The public option idea has been endorsed by Democrats on committees led by Reps. Henry Waxman of Los Angeles, George Miller, who represents the San Francisco Bay area, and Christopher Dodd, a Connecticut senator.
Generally, their plans would have consumers shop for coverage, and be able to compare private and public plans. Total cost of legislation endorsed by three House committees and Dodd's panel is estimated at about $1 trillion. The panels hope to offset the costs by implementing cost savings and increasing some taxes.
The small-town Democrats, however, worry about the cost and the government's reach. The 52 members of the House's conservative Blue Dog Coalition have threatened to derail any plan with a public option unless costs are reined in.
Last month, five Democrats on the House Energy and Commerce Committee, including Melancon, opposed the leadership's overhaul bill, saying he feared it would wound the private sector and help encourage publicly funded abortions.

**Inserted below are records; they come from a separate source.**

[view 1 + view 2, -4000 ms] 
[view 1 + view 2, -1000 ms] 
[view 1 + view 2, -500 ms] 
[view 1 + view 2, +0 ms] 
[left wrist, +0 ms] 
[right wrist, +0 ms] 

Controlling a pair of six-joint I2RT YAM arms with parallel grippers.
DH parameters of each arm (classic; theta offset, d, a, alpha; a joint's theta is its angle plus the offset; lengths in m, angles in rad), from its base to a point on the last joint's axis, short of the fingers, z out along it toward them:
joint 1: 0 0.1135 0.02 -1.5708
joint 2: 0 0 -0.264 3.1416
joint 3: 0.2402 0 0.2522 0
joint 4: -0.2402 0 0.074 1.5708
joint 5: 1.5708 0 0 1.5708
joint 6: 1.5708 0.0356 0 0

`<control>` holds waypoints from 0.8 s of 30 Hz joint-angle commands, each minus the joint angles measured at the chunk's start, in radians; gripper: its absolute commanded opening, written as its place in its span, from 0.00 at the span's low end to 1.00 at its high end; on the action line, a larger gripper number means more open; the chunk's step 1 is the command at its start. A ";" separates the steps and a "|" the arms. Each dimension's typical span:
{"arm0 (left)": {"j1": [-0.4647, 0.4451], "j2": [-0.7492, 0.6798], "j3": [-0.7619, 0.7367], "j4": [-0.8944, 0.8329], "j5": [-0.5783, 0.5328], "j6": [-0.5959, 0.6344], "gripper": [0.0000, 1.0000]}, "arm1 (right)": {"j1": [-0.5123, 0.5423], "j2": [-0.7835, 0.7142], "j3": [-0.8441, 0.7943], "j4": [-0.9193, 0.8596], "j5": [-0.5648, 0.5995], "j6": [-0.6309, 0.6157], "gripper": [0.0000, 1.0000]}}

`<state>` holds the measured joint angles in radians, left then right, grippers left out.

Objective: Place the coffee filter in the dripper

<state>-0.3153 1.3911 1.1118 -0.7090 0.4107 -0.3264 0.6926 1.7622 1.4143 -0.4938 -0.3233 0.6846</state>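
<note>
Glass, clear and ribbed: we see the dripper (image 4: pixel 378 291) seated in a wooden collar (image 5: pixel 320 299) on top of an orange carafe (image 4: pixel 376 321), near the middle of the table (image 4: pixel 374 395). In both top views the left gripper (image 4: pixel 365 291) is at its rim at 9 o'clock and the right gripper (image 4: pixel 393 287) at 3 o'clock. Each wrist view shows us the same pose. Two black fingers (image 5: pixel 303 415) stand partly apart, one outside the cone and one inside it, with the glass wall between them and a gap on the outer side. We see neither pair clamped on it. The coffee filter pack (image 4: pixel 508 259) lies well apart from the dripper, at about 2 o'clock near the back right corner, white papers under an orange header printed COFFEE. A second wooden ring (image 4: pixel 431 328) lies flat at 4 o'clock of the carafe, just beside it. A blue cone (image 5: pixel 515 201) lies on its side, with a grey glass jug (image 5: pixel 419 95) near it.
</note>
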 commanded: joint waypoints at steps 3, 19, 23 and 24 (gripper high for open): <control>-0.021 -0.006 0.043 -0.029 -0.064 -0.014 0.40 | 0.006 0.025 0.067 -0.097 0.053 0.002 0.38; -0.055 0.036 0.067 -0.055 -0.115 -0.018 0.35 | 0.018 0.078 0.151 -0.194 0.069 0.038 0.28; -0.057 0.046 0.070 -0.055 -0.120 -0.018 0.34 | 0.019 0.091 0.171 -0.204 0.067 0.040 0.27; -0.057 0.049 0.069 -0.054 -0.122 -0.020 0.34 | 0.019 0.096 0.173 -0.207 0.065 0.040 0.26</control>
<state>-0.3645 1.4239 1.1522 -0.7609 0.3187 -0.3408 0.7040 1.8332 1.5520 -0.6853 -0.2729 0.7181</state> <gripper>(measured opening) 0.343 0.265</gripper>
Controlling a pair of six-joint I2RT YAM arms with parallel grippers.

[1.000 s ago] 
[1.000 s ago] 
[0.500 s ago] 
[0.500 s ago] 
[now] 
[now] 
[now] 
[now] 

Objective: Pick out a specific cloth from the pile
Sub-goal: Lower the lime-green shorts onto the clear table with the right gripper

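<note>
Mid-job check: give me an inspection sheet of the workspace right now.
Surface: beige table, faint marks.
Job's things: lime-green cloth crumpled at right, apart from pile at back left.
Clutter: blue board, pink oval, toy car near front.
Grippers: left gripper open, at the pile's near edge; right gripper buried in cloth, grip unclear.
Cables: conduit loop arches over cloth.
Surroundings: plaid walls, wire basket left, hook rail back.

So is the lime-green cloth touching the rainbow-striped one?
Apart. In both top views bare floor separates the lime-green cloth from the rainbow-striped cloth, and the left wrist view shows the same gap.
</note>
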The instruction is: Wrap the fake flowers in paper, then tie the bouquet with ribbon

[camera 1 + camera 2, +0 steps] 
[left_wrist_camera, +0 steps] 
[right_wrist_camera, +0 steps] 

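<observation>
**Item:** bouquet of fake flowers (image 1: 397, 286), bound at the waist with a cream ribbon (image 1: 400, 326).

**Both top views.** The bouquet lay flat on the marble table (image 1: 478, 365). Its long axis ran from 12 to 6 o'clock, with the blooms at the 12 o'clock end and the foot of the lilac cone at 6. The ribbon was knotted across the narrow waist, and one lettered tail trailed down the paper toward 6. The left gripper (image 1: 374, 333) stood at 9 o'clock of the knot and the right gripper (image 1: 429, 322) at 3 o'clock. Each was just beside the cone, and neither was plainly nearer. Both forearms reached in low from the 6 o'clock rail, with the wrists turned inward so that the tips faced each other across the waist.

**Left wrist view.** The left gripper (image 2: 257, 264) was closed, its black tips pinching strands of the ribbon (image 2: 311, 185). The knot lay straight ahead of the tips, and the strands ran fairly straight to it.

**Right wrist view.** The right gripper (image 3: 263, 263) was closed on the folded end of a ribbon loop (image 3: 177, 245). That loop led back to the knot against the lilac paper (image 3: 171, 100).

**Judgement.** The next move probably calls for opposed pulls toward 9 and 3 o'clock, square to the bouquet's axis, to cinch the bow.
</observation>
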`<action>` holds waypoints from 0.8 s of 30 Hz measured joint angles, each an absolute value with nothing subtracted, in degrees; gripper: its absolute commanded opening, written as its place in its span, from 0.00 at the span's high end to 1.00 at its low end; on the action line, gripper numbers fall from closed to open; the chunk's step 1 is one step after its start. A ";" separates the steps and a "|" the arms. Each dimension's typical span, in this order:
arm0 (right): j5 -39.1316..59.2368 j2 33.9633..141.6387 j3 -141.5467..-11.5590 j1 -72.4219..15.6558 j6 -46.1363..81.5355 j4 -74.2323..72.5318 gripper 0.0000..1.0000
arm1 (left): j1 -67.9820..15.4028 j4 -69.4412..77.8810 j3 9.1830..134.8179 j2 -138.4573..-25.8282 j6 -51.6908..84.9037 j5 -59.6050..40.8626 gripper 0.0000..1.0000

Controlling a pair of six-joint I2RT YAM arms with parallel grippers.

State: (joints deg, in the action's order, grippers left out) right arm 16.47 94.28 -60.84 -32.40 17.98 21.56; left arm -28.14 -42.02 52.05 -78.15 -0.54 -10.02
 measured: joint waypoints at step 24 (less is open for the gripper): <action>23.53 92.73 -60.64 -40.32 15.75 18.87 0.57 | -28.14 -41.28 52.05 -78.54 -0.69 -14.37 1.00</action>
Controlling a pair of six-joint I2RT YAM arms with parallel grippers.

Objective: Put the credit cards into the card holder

Waxman insisted the 31 Democrats voting for the bill represented a broad coalition of "conservative, moderate and progressive Democrats." Passage came only after four conservative Democrats won changes in the bill they considered more fiscally responsible.
"We came to the table wanting to squeeze out costs," said Rep. Mike Ross, D-Ark.
However, the conservatives realize that more may have to be squeeze out to win eventual congressional approval, which is why many embrace the idea of co-ops.
Conrad's plan would have Washington "guide the creation of co-ops by setting standards and providing the seed money," though just how much is unclear.
To a lot of urban lawmakers and their constituents, the co-op concept is foreign.
"I don't think cities understand co-ops as well as rural areas and the South where cooperatives are prevalent," said Donna Christensen, a Democratic delegate from the U.S. Virgin Islands and a physician.
A lot of analysts think these differences can be resolved. The political problem isn't among Democrats, said Eric Davis, a political science professor emeritus at Vermont's Middlebury College.
"Co-ops aren't an option because Republicans will never approve it and Democrats may hold their nose and support it, though they would prefer a public option," he said.
Pollack added "there's a good case to be made" that the regional differences are slight. Lawmakers have agreed to many changes in health care — Dodd estimates there is agreement on about 80 percent of the proposals.
It's that other 20 percent that's proving problematic, however, and much will depend on whether the warring sides of the party can come together.
"There are three political parties in this country — Republicans, Southern Democrats and the rest of the Democrats," said Thomas Whelan, associate professor of social science at Boston University. "And the Southern Democrats are always in play. They have enough people that they have leverage."